Read more | Mandoza's wife Mpho Tshabalala on healing and letting people in on her husband's story

“We got to the front, then I saw this guy who was on stage, singing and dancing shirtless and the aunties were going crazy. I didn’t know who he was back then, but I could tell that he is a superstar, that is the only performance of his that I was fortunate enough to witness at the time.”

19 years later she was faced with change. She had just wrapped Mzansi Magic’s The Queen, where she played Olerato.

“When I got the call to audition for the biopic, I was in a production break just recuperating, attending auditions. One day I got a call from my agent, she told me that I was being called to audition for a character. When I read the character brief, she wasn’t a lead, I was auditioning to be Mpho’s aunt, I prepared like my life was depending on it. When I auditioned, the casting director was impressed and told me that they had just wrapped up auditioning for the role of Mpho and another lead but [they] wanted to see me auditioned for Mpho.”

When she was given the script so that she could prepare for the role, she says it didn’t click who Mpho was and the role she played in the biopic. She just read about a young girl, and it was all metaphoric but as an actor, she says she brought her A-game.

“I prepared for five minutes, went inside and the casting director was impressed. I got a call back and that is when I experimented with different Mandozas, [that's] when it clicked the biopic was about Mandoza, they used his first name Thembinkosi. I clicked on what it was that I was doing, and what was expected of me, and then the magnitude of the role sunk in. It then started to get intense and [I] had the pressure because we were now doing chemistry checks. Later I got a call that I got the role, this was an interesting role.”

Other actors ask around when they learn about the world of the character they are playing. Lorraine on the other hand asked if Mandoza’s wife could take her where he was laid to rest so that she could see and feel Mpho’s journey.

Read more | ‘People will say that I have anger issues after watching Mandoza biopic, but that’s a compliment’

“I asked that because I wanted to see life through Mpho’s lens. When I approached her, she was keen that Wiseman joined us and that was after he proposed that we pray before we start with production. That set the tone, I feel it was the most dignified thing we’ve ever done because we are telling the life story of a person that existed before. There is spirituality that is involved that we need to honor and respect, regardless of our spiritual beliefs. I went there with my bible and prayed, Mpho allowed us the grace to go there and pray.”

She is no stranger to playing love stories, and this specific love story was witnessed and seen by many.
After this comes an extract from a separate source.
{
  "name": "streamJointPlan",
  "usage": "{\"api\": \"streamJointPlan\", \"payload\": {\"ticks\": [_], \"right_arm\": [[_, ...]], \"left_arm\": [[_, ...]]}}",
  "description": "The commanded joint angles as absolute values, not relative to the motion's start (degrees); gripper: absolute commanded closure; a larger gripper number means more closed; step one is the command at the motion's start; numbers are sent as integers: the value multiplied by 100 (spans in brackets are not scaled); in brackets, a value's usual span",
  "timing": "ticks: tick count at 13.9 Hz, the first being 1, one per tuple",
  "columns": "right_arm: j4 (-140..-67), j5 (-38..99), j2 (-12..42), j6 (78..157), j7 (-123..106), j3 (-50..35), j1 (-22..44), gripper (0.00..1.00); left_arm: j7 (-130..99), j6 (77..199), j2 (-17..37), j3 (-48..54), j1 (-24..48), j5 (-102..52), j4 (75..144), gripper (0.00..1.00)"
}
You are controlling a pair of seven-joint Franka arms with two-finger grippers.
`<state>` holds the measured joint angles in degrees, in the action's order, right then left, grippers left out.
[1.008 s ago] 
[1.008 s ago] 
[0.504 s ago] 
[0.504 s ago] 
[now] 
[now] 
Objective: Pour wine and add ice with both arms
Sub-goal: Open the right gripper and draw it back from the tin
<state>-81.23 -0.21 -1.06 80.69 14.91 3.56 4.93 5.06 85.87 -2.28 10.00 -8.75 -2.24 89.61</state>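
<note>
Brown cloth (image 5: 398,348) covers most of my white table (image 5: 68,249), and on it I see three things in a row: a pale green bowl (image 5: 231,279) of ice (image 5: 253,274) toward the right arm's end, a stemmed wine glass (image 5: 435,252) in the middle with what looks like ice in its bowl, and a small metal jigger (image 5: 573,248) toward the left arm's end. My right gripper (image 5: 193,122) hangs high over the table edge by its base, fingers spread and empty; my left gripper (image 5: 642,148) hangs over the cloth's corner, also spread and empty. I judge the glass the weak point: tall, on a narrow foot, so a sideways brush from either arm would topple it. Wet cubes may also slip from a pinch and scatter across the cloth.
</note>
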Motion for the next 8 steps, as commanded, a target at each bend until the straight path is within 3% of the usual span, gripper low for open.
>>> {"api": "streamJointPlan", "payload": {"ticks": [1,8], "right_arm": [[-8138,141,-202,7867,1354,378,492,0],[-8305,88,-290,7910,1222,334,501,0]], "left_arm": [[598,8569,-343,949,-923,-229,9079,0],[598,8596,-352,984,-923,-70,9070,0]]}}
Though Mandoza’s wife on set guided her, she says she was sometimes under pressure to deliver because this is a well-known couple.

“It was very important on my end to find ways to tell the story, as truthful and vulnerable as I could. The luxury that I think I had was Mpho’s presence on set because, in as much as I thought I knew what I was bringing into the scene, I would constantly go and find out how she felt on a certain day when some events happened. These characters were sensitive, the story had to be told from the point of honesty.”

Lorraine says she has gained a second family and has learned a lot about being selfless in a relationship when two people have common goals and a relationship to work.

“I see how they fought for love, I reckoned because he was a superstar, he was the type of person to buy love. But their love was rooted in honesty; they had hard times but they both gave love a fair chance. They were selfless until their common goal shifted then they both became selfish at some point.”